## Records contained in a dataset
=-=-=-=-=
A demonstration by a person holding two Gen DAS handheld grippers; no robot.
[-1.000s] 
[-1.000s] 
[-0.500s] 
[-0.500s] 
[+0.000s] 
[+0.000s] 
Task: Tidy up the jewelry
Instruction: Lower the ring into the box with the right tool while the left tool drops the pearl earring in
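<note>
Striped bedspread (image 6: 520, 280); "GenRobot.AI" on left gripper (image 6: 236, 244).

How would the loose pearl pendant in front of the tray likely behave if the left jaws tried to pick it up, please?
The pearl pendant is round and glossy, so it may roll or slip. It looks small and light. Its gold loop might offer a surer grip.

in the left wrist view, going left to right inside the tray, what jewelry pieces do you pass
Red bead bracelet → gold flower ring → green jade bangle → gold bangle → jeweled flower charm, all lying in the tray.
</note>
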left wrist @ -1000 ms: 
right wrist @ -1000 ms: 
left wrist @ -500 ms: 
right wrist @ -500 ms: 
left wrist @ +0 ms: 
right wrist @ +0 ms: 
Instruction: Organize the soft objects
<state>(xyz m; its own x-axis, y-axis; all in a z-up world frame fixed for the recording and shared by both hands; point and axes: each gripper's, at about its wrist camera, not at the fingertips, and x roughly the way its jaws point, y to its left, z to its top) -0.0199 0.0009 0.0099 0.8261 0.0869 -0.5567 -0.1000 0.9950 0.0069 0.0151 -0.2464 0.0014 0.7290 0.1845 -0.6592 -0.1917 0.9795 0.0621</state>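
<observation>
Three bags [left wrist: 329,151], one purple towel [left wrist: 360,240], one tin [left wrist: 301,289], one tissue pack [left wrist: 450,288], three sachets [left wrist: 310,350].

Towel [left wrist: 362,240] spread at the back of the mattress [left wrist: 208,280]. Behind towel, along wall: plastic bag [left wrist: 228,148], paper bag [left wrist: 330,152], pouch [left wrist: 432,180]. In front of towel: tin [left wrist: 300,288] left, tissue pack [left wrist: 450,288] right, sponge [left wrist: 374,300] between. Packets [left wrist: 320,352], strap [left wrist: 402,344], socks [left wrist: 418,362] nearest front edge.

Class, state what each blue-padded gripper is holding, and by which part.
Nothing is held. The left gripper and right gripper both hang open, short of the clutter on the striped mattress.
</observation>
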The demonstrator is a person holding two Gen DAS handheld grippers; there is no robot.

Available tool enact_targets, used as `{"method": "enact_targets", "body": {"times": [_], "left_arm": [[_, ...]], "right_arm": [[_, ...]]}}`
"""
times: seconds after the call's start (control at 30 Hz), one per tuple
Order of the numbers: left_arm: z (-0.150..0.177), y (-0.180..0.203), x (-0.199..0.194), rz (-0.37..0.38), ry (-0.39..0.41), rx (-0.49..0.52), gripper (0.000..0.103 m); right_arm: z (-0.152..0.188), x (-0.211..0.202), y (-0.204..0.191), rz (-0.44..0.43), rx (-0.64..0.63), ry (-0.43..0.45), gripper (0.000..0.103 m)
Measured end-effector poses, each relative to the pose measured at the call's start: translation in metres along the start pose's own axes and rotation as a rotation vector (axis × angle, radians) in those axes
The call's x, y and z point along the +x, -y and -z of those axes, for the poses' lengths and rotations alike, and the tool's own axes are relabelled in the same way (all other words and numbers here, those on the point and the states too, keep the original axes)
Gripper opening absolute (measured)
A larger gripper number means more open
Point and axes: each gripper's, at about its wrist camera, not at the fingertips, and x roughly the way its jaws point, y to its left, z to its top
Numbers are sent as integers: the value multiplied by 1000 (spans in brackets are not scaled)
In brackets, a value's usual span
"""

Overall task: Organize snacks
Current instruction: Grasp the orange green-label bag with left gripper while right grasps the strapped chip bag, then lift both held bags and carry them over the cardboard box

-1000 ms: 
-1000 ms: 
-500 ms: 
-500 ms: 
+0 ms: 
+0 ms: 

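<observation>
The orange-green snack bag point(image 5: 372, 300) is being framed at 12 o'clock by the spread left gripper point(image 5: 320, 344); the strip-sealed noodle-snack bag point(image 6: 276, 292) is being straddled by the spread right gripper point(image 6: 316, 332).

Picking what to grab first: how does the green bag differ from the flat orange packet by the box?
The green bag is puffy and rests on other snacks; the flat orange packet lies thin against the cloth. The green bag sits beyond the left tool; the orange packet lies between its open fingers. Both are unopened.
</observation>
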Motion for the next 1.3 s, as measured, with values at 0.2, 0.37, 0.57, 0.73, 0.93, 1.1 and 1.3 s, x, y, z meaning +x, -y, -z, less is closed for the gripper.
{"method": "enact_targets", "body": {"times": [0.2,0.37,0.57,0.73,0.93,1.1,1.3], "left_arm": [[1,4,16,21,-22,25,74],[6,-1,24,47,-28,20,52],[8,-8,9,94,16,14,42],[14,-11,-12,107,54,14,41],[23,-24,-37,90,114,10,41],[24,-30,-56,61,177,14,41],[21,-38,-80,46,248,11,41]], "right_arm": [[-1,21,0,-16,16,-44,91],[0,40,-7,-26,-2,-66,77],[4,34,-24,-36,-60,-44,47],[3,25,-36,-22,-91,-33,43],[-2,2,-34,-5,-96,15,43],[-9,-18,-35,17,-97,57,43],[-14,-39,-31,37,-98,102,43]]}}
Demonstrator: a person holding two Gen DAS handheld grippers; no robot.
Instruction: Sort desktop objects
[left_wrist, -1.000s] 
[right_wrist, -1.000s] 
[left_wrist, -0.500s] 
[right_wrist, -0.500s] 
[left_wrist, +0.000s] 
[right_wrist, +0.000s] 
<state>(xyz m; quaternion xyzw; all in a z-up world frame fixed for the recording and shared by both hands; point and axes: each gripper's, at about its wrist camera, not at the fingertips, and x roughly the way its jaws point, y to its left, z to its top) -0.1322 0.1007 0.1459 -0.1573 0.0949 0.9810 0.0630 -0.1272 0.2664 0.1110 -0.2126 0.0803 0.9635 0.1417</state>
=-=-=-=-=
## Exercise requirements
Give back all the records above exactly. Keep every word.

## Result for this exercise
A demonstration by a person holding two Gen DAS handheld grippers; no robot.
[-1.000s] 
[-1.000s] 
[-0.500s] 
[-0.500s] 
[+0.000s] 
[+0.000s] 
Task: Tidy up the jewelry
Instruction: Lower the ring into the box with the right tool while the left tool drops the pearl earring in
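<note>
Striped bedspread (image 6: 520, 280); "GenRobot.AI" on left gripper (image 6: 236, 244).

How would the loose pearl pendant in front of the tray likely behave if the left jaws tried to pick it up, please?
The pearl pendant is round and glossy, so it may roll or slip. It looks small and light. Its gold loop might offer a surer grip.

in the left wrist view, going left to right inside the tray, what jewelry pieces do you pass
Red bead bracelet → gold flower ring → green jade bangle → gold bangle → jeweled flower charm, all lying in the tray.
</note>
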left wrist @ -1000 ms: 
right wrist @ -1000 ms: 
left wrist @ -500 ms: 
right wrist @ -500 ms: 
left wrist @ +0 ms: 
right wrist @ +0 ms: 
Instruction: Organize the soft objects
<state>(xyz m; its own x-axis, y-axis; all in a z-up world frame fixed for the recording and shared by both hands; point and axes: each gripper's, at about its wrist camera, not at the fingertips, and x roughly the way its jaws point, y to its left, z to its top) -0.0199 0.0009 0.0099 0.8261 0.0869 -0.5567 -0.1000 0.9950 0.0069 0.0151 -0.2464 0.0014 0.7290 0.1845 -0.6592 -0.1917 0.9795 0.0621</state>
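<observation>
Three bags [left wrist: 329,151], one purple towel [left wrist: 360,240], one tin [left wrist: 301,289], one tissue pack [left wrist: 450,288], three sachets [left wrist: 310,350].

Towel [left wrist: 362,240] spread at the back of the mattress [left wrist: 208,280]. Behind towel, along wall: plastic bag [left wrist: 228,148], paper bag [left wrist: 330,152], pouch [left wrist: 432,180]. In front of towel: tin [left wrist: 300,288] left, tissue pack [left wrist: 450,288] right, sponge [left wrist: 374,300] between. Packets [left wrist: 320,352], strap [left wrist: 402,344], socks [left wrist: 418,362] nearest front edge.

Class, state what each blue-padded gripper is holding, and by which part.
Nothing is held. The left gripper and right gripper both hang open, short of the clutter on the striped mattress.
</observation>
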The demonstrator is a person holding two Gen DAS handheld grippers; there is no robot.

Available tool enact_targets, used as `{"method": "enact_targets", "body": {"times": [_], "left_arm": [[_, ...]], "right_arm": [[_, ...]]}}`
"""
times: seconds after the call's start (control at 30 Hz), one per tuple
Order of the numbers: left_arm: z (-0.150..0.177), y (-0.180..0.203), x (-0.199..0.194), rz (-0.37..0.38), ry (-0.39..0.41), rx (-0.49..0.52), gripper (0.000..0.103 m); right_arm: z (-0.152..0.188), x (-0.211..0.202), y (-0.204..0.191), rz (-0.44..0.43), rx (-0.64..0.63), ry (-0.43..0.45), gripper (0.000..0.103 m)
Measured end-effector poses, each relative to the pose measured at the call's start: translation in metres along the start pose's own axes and rotation as a rotation vector (axis × angle, radians) in those axes
The call's x, y and z point along the +x, -y and -z of those axes, for the poses' lengths and rotations alike, and the tool's own axes are relabelled in the same way (all other words and numbers here, those on the point and the states too, keep the original axes)
Gripper opening absolute (measured)
A larger gripper number means more open
Point and axes: each gripper's, at about its wrist camera, not at the fingertips, and x roughly the way its jaws point, y to its left, z to its top
Numbers are sent as integers: the value multiplied by 1000 (spans in brackets are not scaled)
In brackets, a value's usual span
"""

Overall task: Organize snacks
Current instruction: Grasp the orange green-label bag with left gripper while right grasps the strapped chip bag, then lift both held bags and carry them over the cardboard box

-1000 ms: 
-1000 ms: 
-500 ms: 
-500 ms: 
+0 ms: 
+0 ms: 

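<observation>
The orange-green snack bag point(image 5: 372, 300) is being framed at 12 o'clock by the spread left gripper point(image 5: 320, 344); the strip-sealed noodle-snack bag point(image 6: 276, 292) is being straddled by the spread right gripper point(image 6: 316, 332).

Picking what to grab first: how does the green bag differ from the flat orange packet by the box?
The green bag is puffy and rests on other snacks; the flat orange packet lies thin against the cloth. The green bag sits beyond the left tool; the orange packet lies between its open fingers. Both are unopened.
</observation>
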Motion for the next 1.3 s, as measured, with values at 0.2, 0.37, 0.57, 0.73, 0.93, 1.1 and 1.3 s, x, y, z meaning +x, -y, -z, less is closed for the gripper.
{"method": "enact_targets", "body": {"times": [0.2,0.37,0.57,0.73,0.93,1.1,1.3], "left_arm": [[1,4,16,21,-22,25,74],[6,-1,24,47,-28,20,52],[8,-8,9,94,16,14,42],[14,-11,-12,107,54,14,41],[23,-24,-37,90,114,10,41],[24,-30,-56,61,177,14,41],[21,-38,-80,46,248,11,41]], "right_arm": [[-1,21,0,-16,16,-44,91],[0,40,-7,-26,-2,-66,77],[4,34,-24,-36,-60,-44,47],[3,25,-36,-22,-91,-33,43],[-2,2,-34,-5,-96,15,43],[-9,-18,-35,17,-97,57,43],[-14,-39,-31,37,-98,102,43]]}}
Demonstrator: a person holding two Gen DAS handheld grippers; no robot.
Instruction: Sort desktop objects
[left_wrist, -1.000s] 
[right_wrist, -1.000s] 
[left_wrist, -0.500s] 
[right_wrist, -0.500s] 
[left_wrist, +0.000s] 
[right_wrist, +0.000s] 
<state>(xyz m; quaternion xyzw; all in a z-up world frame fixed for the recording and shared by both hands; point and axes: each gripper's, at about its wrist camera, not at the fingertips, and x roughly the way its jaws point, y to its left, z to its top) -0.1322 0.1007 0.1459 -0.1573 0.0949 0.9810 0.0630 -0.1272 0.2664 0.1110 -0.2126 0.0803 0.9635 0.1417</state>

What precedes this is the full answer.